Labour must introduce PR in its next election manifesto, thus encouraging many minor party supporters to vote tactically for them. PR would mean that never again would we be subjected to an ideological, rightwing, elected dictatorship. But are Labour still too wedded to dinosaur politics to pursue this scenario? Would they sooner have a Tory government than give up the possibility of becoming an elected dictatorship again themselves? Any such disreputable Tory/Labour Faustian pact, driven by power-obsessed self-interest, should attract the opprobrium of all democratic progressive opinion.

Dr Richard House

Stroud

Pesky people ‘who know best’

Chris Leslie makes a lot of sense and whoever wins the leadership election would do well to heed him (“The temptation for the centre left is to step in and take control”, Business). Without quite saying so, he aims his guns at the traditional tendency of the bien pensant left to think it knows best, save people from themselves and interfere, at great cost and frequently with limited impact – though often negative – in matters where they are ill-equipped to do so.

His references to the rental sector and energy markets are prime examples of short-term interference with no consideration to long-term impact. The pointless, in terms of tax raised, 50p tax rate is another. In former administrations, having to pay for licences for small music venues and pavement cafe tables were other examples of valueless meddling. Generally, people want to be left alone, with a good quality infrastructure within which to go about their lives, and a well-judged safety net for the less fortunate. They don’t want those who think they know better, from whichever party, with zero life experience outside Oxbridge and the Westminster bubble.

Leslie hints at getting this. If Labour want to be attractive again, they and their union paymasters should not shout him down.

Mike Noakes

Winchester 

Garden bridge is lovely idea

I was shocked at how intemperate some of the comments on the proposed Thames garden bridge were in your paper (Letters). If there are serious reservations about this bridge, surely they deserve to be made in a much more rational and constructive tone. Personal attacks don’t help.

I agree with Simon Jenkins’s recent remarks that “Heatherwick’s creation is a thing of real beauty”. I think it will be a welcome contrast to so many of the ugly and shameful buildings that are now windswept miseries to walk near and a blight to see on London’s skyline. Whether the garden bridge is in the right place is a matter I’ll leave to others.

As is inevitable with a project of this sort the arguments of how this should have been or is being financed, will surely pale when throughout the changing seasons and over the years millions of people can enjoy the magic of strolling quietly, calmly and romantically through Dan Pearson’s garden.

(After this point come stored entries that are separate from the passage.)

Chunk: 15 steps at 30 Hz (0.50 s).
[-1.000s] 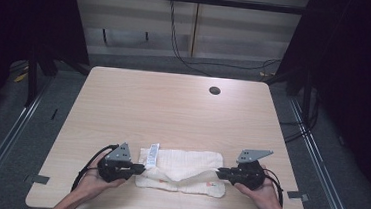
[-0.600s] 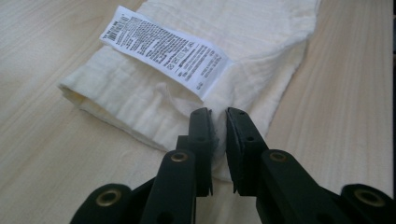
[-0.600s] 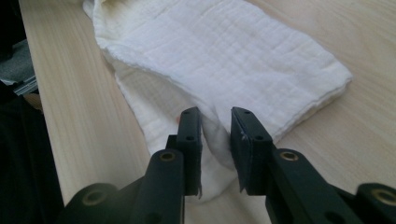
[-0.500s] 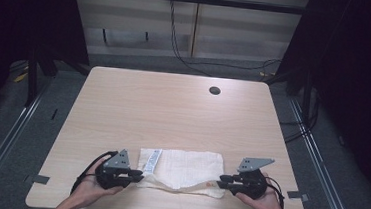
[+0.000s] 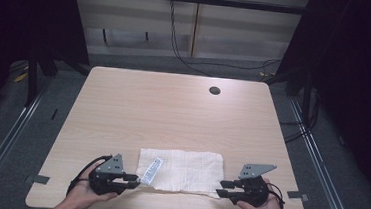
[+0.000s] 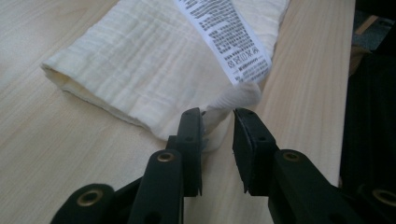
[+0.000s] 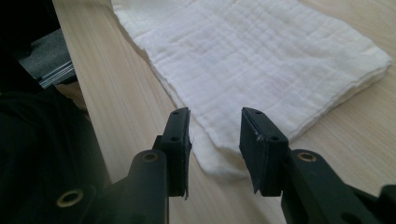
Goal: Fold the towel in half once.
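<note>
Cloth (image 5: 181, 170), a cream muslin folded into a flat rectangle, now lies along the near edge of the table (image 5: 172, 113) rather than bunched as it was a second ago. Left gripper (image 5: 133, 178) and right gripper (image 5: 223, 188) have just been opening, jaws narrowly parted around the near corners without pinching. Its care label (image 5: 151, 170) faces up. The fold looks finished; farther back the table stays bare except for a grommet hole (image 5: 214, 91).

Both forearms come in low over the near edge, hands wrapped round the tools. The left gripper (image 5: 136, 179) and the right gripper (image 5: 220, 188) lie level, pointing inward at each other, jaws parted and just been opening.
</note>
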Tool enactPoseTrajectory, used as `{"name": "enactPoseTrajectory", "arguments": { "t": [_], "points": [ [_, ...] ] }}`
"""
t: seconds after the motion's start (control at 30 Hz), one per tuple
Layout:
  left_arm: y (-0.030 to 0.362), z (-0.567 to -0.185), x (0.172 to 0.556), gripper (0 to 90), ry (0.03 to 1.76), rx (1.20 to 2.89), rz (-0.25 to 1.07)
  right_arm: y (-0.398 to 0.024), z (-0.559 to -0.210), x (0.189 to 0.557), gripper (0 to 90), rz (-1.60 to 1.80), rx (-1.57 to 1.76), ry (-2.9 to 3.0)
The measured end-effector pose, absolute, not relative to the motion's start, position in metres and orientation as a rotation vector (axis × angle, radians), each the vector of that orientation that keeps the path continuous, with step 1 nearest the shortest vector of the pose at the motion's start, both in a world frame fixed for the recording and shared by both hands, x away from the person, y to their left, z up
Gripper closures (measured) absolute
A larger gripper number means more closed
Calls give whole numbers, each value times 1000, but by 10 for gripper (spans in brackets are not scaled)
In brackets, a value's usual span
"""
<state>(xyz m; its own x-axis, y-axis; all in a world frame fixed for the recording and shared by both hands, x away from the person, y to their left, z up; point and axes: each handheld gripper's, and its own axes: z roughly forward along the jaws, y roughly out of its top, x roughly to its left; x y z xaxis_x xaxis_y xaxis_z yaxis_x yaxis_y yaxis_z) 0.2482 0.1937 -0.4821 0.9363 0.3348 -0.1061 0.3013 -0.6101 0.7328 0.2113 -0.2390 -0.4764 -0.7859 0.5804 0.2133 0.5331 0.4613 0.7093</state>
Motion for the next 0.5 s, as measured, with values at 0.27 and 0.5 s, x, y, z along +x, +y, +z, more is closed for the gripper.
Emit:
{"name": "enactPoseTrajectory", "arguments": {
  "t": [0.27, 0.5],
  "points": [
    [206, -473, 249, 708, 474, 2217, 86, -234, -469, 209, 626, 1275, 985, 2619],
    [208, -468, 262, 671, 526, 2178, 111, -216, -470, 222, 599, 1269, 987, 2627]
  ]
}}
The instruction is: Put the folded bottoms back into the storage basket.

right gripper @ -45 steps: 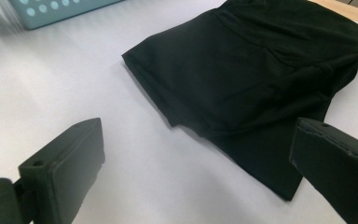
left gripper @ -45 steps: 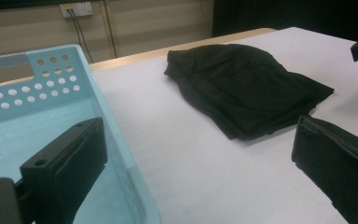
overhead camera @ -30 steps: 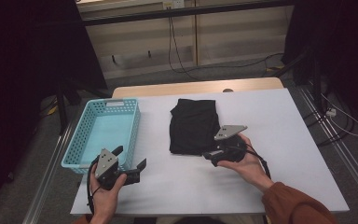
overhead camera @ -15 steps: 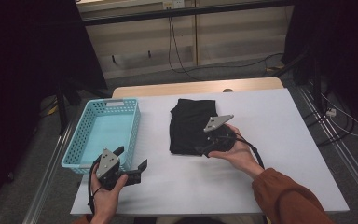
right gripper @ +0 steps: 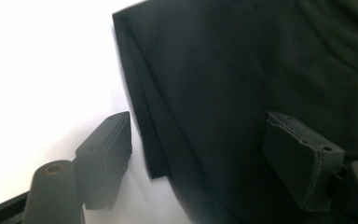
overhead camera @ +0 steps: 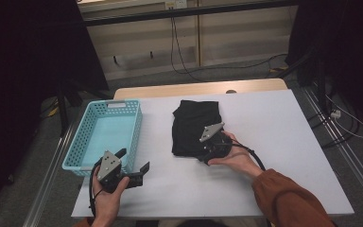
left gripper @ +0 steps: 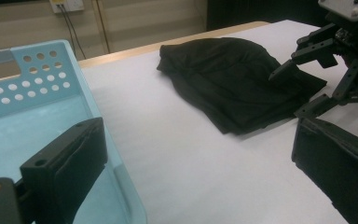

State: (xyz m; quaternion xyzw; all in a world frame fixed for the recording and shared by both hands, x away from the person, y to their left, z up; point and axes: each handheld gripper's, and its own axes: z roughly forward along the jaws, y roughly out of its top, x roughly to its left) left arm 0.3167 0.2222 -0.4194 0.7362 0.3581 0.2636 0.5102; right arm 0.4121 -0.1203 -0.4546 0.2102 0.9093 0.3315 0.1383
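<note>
A folded black cloth (overhead camera: 194, 124) lies mid-table on the white table (overhead camera: 288, 142). My right gripper (overhead camera: 200, 154) hovers low over the cloth's near edge with its jaws apart. In the right gripper view the cloth (right gripper: 242, 70) has a corner lying between the jaws of the right gripper (right gripper: 203, 156), and the pads do not press it. These jaws have just been opening. My left gripper (overhead camera: 134, 161) rests open at the table's front left beside a light blue basket (overhead camera: 75, 142), with nothing between its fingers. In the left gripper view the left gripper (left gripper: 200, 163) faces the cloth (left gripper: 233, 79) and the right gripper (left gripper: 294, 91).
The basket (left gripper: 37, 74) has perforated walls and nothing in it. A wooden strip runs along the table's far edge, with dark curtains and floor cables beyond. Bare white table surface stretches to the right of the cloth.
My right gripper has slid left and a little lower, from beside the cloth's right edge to over its near edge. The left hand has stayed put.
</note>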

No cars, no cycles, just the sounds and beauty of nature, some fragments of human conversations and the timeless presence of the Thames itself.

Michael Wolff 

London

End this unbalanced ballot

Paul Hewitson asks: “Did it not occur to the writer of the editorial ‘Labour needs more voices in the leadership debate’, that candidates for the Labour leadership who could not muster 35 votes from their parliamentary colleagues might not be ‘likely to appeal to the country’ either?” (Letters).

I wonder did it not occur to him that with the parliamentary Labour party being the conformist bunch it is, to require 35 nominations will rule out more radical would-be candidates, resulting in a list comprising a number of peas from the same pod?

Mr Hewitson is right about the “registered party supporters” danger. This was an ill-thought-out rule change that alienates members and should be scrapped.

To leave the PLP in full control of leadership nominations when 35 are needed to qualify is very wrong: “one member one vote” should apply to leadership nominations, as it does in the actual ballot. A pale version of your correspondent’s fears of “some electorally toxic, clapped-out Blairite” could well succeed under the present rules.

Eddie Dougall

Bury St Edmunds

Look who got his ‘rude’ badge

Your reviewer of More Human wrote of “platitudes so banal a Girl Guide leader could repeat them”. This was also highlighted in large type (New Review). Why a Girl Guide leader? Perhaps we should have read of “platitudes so banal a book reviewer could repeat them”?